Work request: If a line in the listing below contains "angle", return that line.

START Exercise materials

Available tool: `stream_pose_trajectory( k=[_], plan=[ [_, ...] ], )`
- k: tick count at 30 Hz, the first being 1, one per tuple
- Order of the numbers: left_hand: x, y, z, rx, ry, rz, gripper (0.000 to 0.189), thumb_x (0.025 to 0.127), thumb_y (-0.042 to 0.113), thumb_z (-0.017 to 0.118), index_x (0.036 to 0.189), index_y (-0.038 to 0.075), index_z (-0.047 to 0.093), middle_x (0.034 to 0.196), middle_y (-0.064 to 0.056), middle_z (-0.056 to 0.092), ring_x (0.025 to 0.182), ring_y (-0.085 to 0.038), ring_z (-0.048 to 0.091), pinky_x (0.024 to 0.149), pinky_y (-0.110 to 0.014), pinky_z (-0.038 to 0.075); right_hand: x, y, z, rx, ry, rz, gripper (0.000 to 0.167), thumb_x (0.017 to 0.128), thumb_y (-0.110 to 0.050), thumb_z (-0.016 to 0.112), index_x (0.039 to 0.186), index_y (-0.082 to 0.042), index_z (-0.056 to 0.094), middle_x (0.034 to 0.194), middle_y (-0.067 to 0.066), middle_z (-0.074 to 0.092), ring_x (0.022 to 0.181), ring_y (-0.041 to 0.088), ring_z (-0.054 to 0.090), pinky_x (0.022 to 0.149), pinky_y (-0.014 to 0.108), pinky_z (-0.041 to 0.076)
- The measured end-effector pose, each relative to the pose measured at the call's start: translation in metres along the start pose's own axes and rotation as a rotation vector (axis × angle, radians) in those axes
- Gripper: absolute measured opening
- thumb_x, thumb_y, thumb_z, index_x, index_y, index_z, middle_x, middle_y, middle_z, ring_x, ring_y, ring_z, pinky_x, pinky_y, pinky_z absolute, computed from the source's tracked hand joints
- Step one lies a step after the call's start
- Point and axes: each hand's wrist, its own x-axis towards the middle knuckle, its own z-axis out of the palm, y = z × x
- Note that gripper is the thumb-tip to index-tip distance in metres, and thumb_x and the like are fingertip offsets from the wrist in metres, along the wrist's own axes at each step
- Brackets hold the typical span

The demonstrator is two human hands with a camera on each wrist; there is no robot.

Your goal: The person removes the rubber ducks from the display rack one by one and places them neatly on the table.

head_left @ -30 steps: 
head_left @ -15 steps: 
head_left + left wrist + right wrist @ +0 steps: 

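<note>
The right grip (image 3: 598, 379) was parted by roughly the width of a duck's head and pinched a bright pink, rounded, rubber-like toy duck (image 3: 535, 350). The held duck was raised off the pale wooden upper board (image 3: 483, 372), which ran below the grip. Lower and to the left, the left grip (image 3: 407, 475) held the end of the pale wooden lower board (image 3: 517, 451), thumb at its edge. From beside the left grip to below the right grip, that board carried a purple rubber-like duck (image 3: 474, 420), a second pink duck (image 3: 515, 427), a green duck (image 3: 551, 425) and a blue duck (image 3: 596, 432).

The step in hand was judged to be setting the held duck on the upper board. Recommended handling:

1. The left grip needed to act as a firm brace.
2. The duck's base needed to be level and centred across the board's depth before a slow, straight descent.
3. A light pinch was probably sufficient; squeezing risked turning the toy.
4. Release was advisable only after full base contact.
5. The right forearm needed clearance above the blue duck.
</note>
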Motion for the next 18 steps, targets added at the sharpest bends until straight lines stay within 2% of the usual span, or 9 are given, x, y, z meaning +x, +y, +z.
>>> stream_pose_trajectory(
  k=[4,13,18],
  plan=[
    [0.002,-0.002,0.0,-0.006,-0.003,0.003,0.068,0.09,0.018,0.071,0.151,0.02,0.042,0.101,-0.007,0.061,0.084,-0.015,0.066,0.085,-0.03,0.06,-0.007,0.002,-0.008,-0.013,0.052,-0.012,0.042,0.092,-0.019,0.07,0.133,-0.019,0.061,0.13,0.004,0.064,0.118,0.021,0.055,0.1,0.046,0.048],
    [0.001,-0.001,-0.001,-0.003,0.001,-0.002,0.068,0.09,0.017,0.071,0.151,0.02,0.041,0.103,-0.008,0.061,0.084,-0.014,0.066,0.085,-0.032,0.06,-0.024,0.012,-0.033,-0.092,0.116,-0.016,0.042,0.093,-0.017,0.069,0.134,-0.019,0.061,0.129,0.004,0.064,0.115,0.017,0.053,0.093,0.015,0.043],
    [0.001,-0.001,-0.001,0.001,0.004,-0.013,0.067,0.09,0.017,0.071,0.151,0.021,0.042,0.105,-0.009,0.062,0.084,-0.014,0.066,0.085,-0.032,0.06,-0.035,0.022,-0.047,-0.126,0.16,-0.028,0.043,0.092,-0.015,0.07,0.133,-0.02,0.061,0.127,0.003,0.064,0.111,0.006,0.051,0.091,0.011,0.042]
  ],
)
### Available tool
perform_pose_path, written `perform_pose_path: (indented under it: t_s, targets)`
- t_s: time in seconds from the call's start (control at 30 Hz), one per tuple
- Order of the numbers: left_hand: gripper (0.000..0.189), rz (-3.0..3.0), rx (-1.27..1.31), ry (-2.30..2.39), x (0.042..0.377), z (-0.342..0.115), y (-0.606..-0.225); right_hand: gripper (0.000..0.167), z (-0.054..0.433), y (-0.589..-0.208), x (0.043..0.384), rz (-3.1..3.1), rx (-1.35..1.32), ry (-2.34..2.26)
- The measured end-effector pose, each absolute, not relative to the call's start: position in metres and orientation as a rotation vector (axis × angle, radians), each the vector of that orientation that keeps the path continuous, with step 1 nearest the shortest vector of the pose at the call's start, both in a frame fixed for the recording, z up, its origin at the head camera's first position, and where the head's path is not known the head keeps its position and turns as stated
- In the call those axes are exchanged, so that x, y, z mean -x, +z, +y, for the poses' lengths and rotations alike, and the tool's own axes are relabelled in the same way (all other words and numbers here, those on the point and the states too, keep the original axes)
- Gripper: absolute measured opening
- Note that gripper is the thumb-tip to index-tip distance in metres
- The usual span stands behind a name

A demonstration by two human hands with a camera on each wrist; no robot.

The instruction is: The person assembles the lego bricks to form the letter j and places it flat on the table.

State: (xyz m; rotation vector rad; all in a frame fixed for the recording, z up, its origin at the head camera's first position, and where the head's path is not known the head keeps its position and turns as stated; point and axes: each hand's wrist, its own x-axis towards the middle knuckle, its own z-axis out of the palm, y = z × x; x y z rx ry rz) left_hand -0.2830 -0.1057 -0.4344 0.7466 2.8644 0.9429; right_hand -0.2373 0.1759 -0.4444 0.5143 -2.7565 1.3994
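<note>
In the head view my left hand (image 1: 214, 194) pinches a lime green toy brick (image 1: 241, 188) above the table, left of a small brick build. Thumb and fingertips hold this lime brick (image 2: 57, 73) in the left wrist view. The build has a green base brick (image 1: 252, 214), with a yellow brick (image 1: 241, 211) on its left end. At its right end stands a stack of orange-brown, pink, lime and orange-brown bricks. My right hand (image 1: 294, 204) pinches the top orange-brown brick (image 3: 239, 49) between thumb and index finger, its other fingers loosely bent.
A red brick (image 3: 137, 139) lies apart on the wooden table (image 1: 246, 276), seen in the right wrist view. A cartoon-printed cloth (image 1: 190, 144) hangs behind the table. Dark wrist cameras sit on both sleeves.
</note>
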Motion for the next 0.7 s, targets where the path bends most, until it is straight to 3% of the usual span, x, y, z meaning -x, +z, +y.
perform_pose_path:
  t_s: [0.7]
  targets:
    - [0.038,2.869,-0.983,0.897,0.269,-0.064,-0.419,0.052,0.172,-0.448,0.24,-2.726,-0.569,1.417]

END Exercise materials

Answer to this task:
- The measured end-effector pose, each relative to the pose measured at the call's start: translation in metres along the start pose's own axes and rotation as a rotation vector (axis × angle, radians) in those axes
- The measured end-effector pose, each absolute, not relative to the call's start: position in metres and orientation as a rotation vector (axis × angle, radians), each the vector of that orientation that keeps the path continuous, with step 1 nearest the shortest vector of the pose at the call's start, both in a frame fixed for the recording, z up, its origin at the head camera's first position, and where the head's path is not known the head keeps its position and turns as stated

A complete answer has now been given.